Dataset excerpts
◇ ◇ ◇ ◇ ◇
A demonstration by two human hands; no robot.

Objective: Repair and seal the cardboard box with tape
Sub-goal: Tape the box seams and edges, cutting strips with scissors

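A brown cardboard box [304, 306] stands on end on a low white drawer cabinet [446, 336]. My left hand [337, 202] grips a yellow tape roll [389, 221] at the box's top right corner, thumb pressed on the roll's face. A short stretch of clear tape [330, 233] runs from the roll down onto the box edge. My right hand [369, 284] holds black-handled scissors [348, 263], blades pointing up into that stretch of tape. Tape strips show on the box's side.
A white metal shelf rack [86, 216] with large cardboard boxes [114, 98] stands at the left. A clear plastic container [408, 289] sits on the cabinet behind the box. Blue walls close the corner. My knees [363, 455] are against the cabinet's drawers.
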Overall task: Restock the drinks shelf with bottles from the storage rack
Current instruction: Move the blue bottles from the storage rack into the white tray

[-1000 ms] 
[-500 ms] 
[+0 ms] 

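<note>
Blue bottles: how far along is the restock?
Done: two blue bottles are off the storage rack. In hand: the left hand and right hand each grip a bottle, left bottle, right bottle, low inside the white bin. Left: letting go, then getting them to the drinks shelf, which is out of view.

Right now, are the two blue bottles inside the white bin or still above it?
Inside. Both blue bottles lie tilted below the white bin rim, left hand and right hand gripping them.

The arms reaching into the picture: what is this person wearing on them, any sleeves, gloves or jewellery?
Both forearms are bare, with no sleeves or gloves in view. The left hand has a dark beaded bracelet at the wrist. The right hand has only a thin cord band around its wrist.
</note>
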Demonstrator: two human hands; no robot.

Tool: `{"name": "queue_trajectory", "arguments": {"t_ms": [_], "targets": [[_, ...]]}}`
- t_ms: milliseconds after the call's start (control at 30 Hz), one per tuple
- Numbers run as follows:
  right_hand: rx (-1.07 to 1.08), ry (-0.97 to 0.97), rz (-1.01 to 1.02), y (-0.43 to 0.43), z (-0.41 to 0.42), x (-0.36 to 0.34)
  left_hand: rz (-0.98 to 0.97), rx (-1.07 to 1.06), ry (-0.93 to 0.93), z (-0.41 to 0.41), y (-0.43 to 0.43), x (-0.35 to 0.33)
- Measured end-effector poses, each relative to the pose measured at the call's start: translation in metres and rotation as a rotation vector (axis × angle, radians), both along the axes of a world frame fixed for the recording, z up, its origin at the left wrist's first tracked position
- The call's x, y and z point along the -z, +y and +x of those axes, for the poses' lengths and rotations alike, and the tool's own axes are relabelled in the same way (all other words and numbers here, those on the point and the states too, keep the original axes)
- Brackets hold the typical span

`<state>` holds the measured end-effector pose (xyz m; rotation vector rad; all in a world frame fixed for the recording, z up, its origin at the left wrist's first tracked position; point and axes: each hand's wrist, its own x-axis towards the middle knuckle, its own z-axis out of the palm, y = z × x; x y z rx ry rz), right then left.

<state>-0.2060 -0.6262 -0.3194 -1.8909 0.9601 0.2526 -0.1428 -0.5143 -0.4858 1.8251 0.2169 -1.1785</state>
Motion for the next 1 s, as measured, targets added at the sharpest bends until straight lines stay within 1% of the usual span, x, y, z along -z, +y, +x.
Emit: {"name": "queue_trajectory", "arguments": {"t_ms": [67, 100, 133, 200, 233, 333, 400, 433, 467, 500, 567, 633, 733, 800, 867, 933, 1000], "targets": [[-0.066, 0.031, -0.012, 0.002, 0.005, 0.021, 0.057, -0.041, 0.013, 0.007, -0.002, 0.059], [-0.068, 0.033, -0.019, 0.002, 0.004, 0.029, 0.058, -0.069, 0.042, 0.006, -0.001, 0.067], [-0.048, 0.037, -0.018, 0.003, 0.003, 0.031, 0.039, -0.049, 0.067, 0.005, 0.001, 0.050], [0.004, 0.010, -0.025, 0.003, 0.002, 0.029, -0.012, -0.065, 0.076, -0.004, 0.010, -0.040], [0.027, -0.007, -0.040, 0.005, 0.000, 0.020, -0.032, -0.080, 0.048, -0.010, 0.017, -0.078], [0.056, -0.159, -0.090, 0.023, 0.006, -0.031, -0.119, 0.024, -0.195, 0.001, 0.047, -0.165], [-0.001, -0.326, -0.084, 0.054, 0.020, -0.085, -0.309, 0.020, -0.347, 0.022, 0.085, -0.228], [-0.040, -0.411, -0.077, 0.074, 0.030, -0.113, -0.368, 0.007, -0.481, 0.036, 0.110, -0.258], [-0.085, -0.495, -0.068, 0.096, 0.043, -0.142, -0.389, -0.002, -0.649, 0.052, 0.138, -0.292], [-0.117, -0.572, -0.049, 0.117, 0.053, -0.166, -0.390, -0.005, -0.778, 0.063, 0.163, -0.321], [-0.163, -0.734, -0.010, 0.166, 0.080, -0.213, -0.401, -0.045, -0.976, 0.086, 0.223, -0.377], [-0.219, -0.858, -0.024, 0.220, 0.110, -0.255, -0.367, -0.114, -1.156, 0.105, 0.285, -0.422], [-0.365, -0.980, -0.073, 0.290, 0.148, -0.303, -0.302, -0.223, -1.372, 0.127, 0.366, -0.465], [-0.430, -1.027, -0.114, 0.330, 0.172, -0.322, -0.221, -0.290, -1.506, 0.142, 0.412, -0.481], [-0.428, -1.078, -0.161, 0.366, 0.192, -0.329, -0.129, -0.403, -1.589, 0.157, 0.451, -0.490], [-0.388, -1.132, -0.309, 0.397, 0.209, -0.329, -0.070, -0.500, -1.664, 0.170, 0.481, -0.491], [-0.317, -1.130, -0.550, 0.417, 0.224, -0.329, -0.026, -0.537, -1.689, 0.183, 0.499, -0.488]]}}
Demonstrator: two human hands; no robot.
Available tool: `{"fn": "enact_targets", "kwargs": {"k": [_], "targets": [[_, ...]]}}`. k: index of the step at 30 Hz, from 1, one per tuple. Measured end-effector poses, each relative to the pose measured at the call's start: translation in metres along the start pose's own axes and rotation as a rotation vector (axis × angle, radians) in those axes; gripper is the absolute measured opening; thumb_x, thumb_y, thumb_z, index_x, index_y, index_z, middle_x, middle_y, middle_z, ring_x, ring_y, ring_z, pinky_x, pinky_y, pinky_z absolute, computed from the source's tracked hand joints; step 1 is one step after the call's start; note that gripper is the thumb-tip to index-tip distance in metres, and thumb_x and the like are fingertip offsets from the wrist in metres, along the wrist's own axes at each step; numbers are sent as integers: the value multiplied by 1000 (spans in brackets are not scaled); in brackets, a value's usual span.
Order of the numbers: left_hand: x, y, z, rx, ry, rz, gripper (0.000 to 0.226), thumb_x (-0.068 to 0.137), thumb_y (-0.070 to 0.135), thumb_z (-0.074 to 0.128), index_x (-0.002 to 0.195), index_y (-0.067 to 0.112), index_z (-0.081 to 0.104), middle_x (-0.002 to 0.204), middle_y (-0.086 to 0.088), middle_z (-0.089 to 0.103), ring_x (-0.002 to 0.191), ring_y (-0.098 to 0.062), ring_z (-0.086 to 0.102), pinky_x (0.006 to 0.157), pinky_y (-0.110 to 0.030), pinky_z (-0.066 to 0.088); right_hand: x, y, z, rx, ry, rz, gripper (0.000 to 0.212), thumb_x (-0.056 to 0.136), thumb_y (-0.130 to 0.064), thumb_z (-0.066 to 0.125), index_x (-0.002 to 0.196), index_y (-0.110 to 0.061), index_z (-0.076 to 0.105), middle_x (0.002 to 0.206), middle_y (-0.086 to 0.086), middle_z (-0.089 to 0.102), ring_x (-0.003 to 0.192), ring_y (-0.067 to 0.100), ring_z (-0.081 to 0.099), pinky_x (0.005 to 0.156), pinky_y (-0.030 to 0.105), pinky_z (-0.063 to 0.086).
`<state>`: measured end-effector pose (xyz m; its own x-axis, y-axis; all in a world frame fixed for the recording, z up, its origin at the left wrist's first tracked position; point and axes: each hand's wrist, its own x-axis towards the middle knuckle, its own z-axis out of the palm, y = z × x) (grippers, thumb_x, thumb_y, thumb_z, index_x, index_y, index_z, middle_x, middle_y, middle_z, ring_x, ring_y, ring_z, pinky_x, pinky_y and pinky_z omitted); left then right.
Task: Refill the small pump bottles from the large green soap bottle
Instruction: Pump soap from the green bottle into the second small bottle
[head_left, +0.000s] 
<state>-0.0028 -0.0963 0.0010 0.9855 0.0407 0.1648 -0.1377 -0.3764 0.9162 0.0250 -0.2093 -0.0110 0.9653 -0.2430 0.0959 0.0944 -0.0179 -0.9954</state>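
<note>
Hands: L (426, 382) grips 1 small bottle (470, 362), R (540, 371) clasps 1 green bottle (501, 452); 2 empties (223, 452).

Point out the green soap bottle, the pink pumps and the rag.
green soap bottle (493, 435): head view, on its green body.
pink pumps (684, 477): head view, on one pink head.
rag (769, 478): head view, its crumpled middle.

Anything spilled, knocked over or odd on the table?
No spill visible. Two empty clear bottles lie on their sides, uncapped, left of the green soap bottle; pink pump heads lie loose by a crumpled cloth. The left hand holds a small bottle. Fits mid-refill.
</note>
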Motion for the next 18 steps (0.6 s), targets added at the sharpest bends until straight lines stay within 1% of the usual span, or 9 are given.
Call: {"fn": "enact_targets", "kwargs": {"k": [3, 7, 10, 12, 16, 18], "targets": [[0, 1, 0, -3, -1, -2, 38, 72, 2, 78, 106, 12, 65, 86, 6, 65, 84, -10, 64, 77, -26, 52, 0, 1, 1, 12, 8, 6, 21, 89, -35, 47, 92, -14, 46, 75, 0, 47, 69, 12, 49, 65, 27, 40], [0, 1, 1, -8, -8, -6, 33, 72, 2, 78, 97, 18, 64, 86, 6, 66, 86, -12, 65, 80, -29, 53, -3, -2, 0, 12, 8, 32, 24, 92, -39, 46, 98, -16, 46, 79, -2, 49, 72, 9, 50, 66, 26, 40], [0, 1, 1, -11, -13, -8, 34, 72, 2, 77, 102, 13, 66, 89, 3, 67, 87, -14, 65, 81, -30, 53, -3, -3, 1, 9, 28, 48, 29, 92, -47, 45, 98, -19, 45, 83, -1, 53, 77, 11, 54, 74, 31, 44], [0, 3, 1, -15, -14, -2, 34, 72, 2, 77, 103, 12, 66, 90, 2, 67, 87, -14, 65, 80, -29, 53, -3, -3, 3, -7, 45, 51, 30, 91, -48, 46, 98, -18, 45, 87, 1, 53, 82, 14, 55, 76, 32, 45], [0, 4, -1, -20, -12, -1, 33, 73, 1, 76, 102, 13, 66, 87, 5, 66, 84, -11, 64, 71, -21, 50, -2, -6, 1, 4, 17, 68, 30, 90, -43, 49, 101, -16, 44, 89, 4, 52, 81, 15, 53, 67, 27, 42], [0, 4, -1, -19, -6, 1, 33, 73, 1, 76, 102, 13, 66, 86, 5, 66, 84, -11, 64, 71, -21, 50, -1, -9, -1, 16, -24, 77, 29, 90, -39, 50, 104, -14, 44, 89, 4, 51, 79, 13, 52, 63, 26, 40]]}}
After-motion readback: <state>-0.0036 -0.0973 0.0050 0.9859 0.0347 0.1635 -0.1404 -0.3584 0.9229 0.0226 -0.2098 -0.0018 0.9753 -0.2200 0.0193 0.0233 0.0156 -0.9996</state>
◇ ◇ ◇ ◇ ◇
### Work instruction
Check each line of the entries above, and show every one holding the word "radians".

### Response
- Measured end-effector poses, each relative to the pose measured at the call's start: translation in metres and rotation as a rotation vector (axis × angle, radians), both along the axes of a world frame fixed for the recording, z up, its origin at the left wrist's first tracked position
Available tool: `{"fn": "enact_targets", "kwargs": {"k": [_], "targets": [[_, ...]]}}`. k: index of the step at 30 Hz, from 1, one per tuple. Measured end-effector poses, each relative to the pose measured at the call's start: translation in metres along the start pose's own axes and rotation as a rotation vector (axis × angle, radians) in those axes; gripper is the absolute measured opening; thumb_x, thumb_y, thumb_z, index_x, index_y, index_z, middle_x, middle_y, middle_z, ring_x, ring_y, ring_z, pinky_x, pinky_y, pinky_z absolute, computed from the source's tracked hand joints; step 1 is one step after the call's start; note that gripper is the thumb-tip to index-tip distance in metres, and thumb_x and the like are fingertip offsets from the wrist in metres, along the wrist's own axes at each step; numbers are sent as integers: the value multiplied by 1000 (spans in brackets are not scaled); in brackets, a value's usual span.

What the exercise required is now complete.